The WUWT post was written by one Willis Eschenbach, who I've written about on this site before. Oddly enough, I wrote about him because he had called authors of another paper dishonest even though he... hadn't read their paper either. It seems to be a matter of form with him. I'm not going to rehash past issues though. I want to focus on Eschenbach's new post, where he says:

At first I was stoked that they had included an Excel spreadsheet with the proxy data. Like they say in the 12-step programs, Hi, my name’s Willis, and I’m a data addict … anyhow, here’s a graph of all of the data, along with the annual average in red.

53 proxies wilson 2016

But as always, the devil is in the details. I ran across a couple of surprises as I looked at the data.

First, I realized after looking at the data for a bit that all of the proxies had been “normalized”, that is to say, set to a mean of zero and a standard deviation of one. This is curious, because one of the selling points of their study is the following (emphasis mine):

This is an interesting thing for Eschenbach to "realize[] after looking at the datafor a bit" given it was explicitly stated by the authors in their paper in the second sentence of their methodology description:

3. Reconstruction methodology

A similar iterative nesting method (Meko, 1997; Cook et al., 2002), as utilised in D’Arrigo et al. (2006) and Wilson et al. (2007), was used to develop the N-TREND2015 NH temperature reconstruction. This approach involves first normalising the TR data over a common period (1750 – 1950)...

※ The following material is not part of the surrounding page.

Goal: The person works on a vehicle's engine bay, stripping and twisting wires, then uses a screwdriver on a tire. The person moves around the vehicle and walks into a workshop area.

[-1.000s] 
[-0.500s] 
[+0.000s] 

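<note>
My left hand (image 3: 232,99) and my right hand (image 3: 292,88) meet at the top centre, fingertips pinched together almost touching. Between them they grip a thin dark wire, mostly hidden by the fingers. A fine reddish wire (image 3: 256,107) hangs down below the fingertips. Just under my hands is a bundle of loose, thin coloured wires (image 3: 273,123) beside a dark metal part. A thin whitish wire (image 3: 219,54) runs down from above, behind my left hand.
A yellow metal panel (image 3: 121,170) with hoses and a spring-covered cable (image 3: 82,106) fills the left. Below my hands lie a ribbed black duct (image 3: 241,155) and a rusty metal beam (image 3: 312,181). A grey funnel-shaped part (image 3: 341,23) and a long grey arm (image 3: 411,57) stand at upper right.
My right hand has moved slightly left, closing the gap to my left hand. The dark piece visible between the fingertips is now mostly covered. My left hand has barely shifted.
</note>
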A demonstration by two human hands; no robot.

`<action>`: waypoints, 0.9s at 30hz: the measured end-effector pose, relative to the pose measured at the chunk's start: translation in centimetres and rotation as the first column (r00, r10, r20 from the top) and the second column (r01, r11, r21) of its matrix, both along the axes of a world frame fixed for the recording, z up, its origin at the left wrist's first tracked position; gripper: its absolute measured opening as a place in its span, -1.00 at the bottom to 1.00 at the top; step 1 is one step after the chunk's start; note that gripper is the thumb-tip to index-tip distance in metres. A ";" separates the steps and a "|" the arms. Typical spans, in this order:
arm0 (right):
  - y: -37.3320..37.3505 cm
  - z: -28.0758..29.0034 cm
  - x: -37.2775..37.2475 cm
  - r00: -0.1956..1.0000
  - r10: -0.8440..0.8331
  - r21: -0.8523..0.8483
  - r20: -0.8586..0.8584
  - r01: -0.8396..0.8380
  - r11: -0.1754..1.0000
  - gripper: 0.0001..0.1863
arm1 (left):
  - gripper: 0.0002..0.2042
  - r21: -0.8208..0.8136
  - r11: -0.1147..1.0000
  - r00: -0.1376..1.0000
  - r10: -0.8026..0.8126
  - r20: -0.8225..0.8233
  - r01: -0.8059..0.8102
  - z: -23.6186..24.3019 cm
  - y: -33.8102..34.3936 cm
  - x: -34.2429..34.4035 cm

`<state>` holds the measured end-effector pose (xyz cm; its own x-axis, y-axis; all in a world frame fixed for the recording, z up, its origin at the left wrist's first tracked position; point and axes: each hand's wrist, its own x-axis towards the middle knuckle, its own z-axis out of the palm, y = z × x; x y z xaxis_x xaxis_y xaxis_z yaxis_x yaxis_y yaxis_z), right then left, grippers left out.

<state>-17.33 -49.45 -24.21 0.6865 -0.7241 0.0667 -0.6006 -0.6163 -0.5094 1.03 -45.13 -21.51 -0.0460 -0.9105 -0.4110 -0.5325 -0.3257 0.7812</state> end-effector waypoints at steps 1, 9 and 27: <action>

Personally, I would read a paper before spending much time looking at its data. Or I would at least read enough of the paper to see what the data they're providing is. It seems silly to grab someone's data without even knowing what it is and try to draw conclusions from it. To each their own though. This isn't a big deal. That Eschenbach hadn't read the paper before looking at the data doesn't mean he never got around to reading the paper. I bring it up, however, because Eschenbach then goes on to say:

Like the song says, “Well, it was clear as mud but it covered the ground” … I was reminded of a valuable insight by Steve McIntyre, which was that at the end of the day all these different systems for combining proxies are simply setting weights for a weighted average. No matter how complex or simple they are, whether it’s principal components or 37 backwards nests and 17 forwards nests, all they can do is weight different points by different amounts. This is another such system.

In any case, that explained why they put the normalized data in their spreadsheet. This normalized data was what they used in creating their reconstruction.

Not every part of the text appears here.